BRICS did not ignore these statements coming from Ankara. Purnima Anand, Chairperson of the BRICS International Forum, had stated in the past year that BRICS also expected Türkiye's membership. According to Anand, they wanted Türkiye to join the organization as soon as possible. Furthermore, according to Anand, the possible memberships of Türkiye and a few other countries had been discussed by China and Russia in 2022. New additions would undoubtedly 'increase BRICS's global influence.'

However, despite these statements, Türkiye took no steps at the recent summit, raising questions like 'Is Türkiye distancing itself from BRICS?' Especially after the positive turn in relations with the United States following the presidential election, this silence led to speculation. That's precisely the question I had asked my source. The answer I received was, 'Things are not as they seem.' As I had written, 'BRICS is one of the points of contact in Ankara's multifaceted diplomatic vision. The fact that Ankara does not prioritize this issue today does not mean it will not do so tomorrow.'


At this point, let's briefly mention a speech President Erdoğan delivered a few days ago. Date: August 30, 2023. Location: Kara Harp Okulu (Army War College). In his speech, Erdoğan stated, 'As the cards are reshuffled in foreign policy, new cooperation initiatives are coming to the forefront. Multilateral collaborations such as NATO, BRICS, and the Turkish States Cooperation Organization are gaining weight in international politics.'

This statement came in response to the European Parliament's report containing unjust accusations against Türkiye. The message, 'We can part ways with the EU if necessary,' reverberated widely in Western media.

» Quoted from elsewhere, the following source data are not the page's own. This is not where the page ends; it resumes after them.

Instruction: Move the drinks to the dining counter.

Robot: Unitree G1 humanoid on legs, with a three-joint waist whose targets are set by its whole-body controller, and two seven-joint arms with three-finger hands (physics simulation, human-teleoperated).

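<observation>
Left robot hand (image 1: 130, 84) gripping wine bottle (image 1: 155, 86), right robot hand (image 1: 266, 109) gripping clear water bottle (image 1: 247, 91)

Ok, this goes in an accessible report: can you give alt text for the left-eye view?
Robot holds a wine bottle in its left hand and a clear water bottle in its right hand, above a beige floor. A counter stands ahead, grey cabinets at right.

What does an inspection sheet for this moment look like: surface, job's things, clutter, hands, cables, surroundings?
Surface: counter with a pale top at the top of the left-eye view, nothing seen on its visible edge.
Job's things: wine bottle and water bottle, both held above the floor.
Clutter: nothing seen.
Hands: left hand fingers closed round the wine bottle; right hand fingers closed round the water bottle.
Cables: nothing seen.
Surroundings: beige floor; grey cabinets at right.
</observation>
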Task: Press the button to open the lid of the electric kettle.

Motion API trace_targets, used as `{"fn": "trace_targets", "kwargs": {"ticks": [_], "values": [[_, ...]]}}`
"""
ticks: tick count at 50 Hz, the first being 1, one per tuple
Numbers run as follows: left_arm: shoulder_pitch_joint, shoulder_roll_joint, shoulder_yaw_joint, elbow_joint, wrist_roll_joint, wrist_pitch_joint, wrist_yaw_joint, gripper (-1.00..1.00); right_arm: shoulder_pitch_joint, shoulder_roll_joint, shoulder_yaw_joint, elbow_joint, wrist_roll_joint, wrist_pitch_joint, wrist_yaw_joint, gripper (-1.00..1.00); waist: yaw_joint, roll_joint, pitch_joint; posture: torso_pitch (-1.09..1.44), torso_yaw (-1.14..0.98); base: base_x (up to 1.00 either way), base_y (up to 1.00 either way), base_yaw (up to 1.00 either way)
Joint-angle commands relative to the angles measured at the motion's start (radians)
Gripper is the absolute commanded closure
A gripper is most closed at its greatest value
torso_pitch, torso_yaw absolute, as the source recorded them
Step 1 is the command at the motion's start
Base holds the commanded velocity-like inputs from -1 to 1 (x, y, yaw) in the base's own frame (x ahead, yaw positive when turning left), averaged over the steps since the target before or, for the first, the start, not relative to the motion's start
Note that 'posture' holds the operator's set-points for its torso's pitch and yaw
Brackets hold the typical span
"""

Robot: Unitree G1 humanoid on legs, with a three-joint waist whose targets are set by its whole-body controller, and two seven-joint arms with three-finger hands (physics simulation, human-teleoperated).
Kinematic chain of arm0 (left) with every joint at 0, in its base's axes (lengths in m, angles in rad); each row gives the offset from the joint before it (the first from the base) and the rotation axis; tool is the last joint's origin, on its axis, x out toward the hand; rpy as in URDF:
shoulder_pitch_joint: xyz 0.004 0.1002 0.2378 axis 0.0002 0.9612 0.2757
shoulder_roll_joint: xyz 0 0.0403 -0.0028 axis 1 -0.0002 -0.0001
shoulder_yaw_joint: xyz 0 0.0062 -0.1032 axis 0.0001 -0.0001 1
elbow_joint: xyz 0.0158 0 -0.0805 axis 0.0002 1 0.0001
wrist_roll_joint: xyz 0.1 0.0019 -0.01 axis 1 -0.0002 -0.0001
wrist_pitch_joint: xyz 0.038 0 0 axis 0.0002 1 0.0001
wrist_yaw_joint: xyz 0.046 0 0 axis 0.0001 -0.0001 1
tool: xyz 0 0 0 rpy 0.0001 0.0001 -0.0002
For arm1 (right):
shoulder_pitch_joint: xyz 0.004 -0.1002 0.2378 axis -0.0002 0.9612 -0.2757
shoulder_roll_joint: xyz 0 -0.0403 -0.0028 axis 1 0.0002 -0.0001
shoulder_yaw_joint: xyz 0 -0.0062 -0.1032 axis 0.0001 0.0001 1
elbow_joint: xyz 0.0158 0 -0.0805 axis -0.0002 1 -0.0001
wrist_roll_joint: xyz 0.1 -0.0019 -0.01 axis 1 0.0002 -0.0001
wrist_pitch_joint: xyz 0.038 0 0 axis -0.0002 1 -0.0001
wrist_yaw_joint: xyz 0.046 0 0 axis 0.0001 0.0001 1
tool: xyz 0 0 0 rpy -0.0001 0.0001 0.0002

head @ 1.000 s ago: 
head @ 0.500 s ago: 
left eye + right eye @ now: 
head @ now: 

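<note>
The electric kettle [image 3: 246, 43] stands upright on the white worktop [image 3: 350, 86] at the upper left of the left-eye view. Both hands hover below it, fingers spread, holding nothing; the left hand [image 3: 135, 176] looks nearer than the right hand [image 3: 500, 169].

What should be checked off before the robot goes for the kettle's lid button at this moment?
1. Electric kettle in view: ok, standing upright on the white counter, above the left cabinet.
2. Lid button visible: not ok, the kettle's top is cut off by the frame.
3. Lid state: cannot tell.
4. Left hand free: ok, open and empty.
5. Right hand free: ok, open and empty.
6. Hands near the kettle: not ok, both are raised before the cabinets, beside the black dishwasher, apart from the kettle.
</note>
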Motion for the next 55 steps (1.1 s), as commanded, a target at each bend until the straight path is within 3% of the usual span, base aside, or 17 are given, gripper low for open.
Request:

Additionally, Foreign Minister Hakan Fidan's recent statements regarding the BRICS summit and the IMEC (India-Middle East-Europe Corridor) were noteworthy. He emphasized that the dollar was being used as both a threat and a weapon. According to him, 'Under these conditions, there is an even greater need for an international economic and financial system that is more transparent, fair, and inclusive, leaving no one behind.'


BRICS, born with an anti-Western agenda, is now becoming a platform favored by emerging countries seeking to step out of Western hegemony and gain more advantages through multilateral policies. (New member UAE stated, "Our membership will not harm our relations with the West.")

Recent developments show that BRICS members cannot set a common policy on global issues and can exhibit conflicting attitudes even in economic matters. For instance, India is in competition with China. It is among the architects of the IMEC, developed against China's Belt and Road Initiative. Let's also note that the new BRICS members, Saudi Arabia and the UAE, support this anti-China project. Therefore, BRICS membership does not yet provide states with a clearly outlined political vision.


Despite all these contradictions, there is a growing potential here. The total GDP of BRICS members constitutes 36% of the global GDP (it will rise to 50% by 2030). 47% of the world's population resides in these countries. 42% of natural gas reserves are found in these nations. They account for 35% of global food production.

Given this picture, it is inconceivable for Türkiye, conducting "multilateral diplomacy in a multipolar world," to remain indifferent to BRICS. NATO membership is strategic and valuable for Türkiye (you are aware of what the veto card did to Sweden). However, maintaining relations with the West does not require us to turn a blind eye to the rest of the world. As President Erdoğan stated in 2018: "Being part of such formations means participating in initiatives. This is not a loss but a benefit."